As for the dog being confined, you’ve only had it since Christmas. Is it possible that your wife is trying to crate train the dog? This can take a long time with some breeds (or if the family is inconsistent in the training).

If this is a potty training issue, then IMO, there is nothing wrong with crating a dog at night, especially a puppy. Also, if you’re crate training a puppy (to teach it to potty outside), it should be in the crate often, usually let out every hour or two to relieve itself.

Once this is accomplished though, I don’t understand why someone would want to have a dog if it’s going to be kept in a cage most of the time. Maybe your wife’s goal is to get the dog housebroken first, then she will allow it free reign of the house. Or are you the one bulking at letting the dog have free reign inside?

If the dog is destined to a lonely life behind bars, maybe it’s time to find a new owner for the dog.
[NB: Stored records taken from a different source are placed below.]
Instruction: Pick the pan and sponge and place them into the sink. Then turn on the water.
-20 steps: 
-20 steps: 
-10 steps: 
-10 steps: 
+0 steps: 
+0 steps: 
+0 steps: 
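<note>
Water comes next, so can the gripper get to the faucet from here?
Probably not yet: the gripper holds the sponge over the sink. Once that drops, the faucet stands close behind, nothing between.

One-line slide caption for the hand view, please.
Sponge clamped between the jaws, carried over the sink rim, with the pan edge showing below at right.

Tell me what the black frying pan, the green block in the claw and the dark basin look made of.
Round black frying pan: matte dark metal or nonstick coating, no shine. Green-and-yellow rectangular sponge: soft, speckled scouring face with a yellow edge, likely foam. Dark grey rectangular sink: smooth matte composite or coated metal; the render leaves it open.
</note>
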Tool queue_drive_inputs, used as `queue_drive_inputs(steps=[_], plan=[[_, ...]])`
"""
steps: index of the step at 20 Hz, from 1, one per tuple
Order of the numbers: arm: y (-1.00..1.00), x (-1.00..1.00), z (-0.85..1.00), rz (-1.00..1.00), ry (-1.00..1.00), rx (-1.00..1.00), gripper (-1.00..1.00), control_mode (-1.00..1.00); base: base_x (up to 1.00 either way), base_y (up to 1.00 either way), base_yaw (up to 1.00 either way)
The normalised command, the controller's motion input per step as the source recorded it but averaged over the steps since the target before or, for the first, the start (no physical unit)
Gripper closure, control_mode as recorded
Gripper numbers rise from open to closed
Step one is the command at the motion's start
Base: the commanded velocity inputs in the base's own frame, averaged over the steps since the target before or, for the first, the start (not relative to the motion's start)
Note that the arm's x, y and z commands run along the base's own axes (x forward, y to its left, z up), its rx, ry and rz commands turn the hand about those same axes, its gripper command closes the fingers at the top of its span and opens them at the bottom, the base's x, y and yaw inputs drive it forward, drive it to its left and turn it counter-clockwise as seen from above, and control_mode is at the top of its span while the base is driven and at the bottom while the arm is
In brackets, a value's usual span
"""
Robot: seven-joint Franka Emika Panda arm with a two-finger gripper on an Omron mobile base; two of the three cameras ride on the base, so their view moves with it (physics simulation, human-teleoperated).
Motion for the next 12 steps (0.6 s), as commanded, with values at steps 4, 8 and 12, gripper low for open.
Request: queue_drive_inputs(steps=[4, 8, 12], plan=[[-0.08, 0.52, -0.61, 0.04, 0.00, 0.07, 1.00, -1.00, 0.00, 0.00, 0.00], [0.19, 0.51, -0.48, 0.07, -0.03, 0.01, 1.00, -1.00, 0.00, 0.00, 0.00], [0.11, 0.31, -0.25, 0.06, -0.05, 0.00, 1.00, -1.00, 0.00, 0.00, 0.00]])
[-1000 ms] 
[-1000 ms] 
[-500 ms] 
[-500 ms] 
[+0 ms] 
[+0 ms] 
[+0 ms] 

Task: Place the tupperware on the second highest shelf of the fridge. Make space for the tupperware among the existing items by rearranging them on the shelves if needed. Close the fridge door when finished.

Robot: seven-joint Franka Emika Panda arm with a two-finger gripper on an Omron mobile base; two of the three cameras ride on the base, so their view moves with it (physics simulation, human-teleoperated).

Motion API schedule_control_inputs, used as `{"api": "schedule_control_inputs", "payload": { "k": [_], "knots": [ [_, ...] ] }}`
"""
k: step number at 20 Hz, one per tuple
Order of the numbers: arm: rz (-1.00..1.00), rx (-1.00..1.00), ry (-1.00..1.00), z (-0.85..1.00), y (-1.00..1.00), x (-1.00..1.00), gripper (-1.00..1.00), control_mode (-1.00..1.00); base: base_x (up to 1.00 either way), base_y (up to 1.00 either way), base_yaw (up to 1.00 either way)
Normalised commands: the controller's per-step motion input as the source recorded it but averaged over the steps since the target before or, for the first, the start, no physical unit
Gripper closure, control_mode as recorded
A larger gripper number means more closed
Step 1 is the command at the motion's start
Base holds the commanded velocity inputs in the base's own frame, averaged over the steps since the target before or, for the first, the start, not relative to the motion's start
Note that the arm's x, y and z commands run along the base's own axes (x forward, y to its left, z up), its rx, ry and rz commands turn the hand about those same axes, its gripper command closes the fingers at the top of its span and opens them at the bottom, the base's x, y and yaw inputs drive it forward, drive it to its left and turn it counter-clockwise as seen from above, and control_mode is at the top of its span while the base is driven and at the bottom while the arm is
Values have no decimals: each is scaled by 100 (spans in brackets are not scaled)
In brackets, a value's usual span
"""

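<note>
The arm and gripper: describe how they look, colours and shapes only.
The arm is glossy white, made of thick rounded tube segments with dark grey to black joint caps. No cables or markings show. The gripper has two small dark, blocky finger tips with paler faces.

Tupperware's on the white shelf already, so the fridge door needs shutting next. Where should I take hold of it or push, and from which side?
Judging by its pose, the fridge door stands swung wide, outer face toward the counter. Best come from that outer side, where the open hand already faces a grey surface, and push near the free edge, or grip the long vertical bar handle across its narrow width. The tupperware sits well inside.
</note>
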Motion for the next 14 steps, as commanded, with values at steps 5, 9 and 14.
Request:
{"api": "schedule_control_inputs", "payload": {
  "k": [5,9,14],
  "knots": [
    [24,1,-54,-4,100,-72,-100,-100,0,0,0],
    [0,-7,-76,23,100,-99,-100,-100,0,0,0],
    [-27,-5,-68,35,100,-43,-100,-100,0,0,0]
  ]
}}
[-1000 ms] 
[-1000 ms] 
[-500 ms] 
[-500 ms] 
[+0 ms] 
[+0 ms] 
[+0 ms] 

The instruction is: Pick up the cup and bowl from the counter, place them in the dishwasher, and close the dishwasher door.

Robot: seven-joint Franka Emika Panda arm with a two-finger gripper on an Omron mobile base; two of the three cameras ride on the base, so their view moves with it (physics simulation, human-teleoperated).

BTW, I’ve known dozens of people with indoor dogs and I can only think of one house that had that doggie smell.


#12

What is the breed?

Some dogs actually live longer and healthier lives inside the home.

Some dogs don’t need that much freedom or exercise.

Get the book, “His Needs, Her Needs” and “Love Busters” and give 'em to your wife for a late Valentine’s day gift.


#13

The dog has some black lab and some hound.

To all who replied, I thank you for your input. My wife and I spoke this very afternoon and I tactfully proposed we ask 3 experts of her choice for their opinion. I agreed to abide by their consensus.

Joe


#14

Since owning a dog is a fait accompli for you, unwanted or not, it’s time for the whole family to understand the needs of your dog and how best to incorporate him into your family life. This site will help:

cesarmillaninc.com/


#15

I am a huge dog lover…I would ask the landlord to build a fence…or ask for permission to build a fence…if neither one of those work, I would go the route of electric fence which is dirt cheap and effective, or go with the wireless electric fence where the dog wears a collar and it shocks them if they stray away from the area…I can’t stand to see animals caged up. Those are your best options.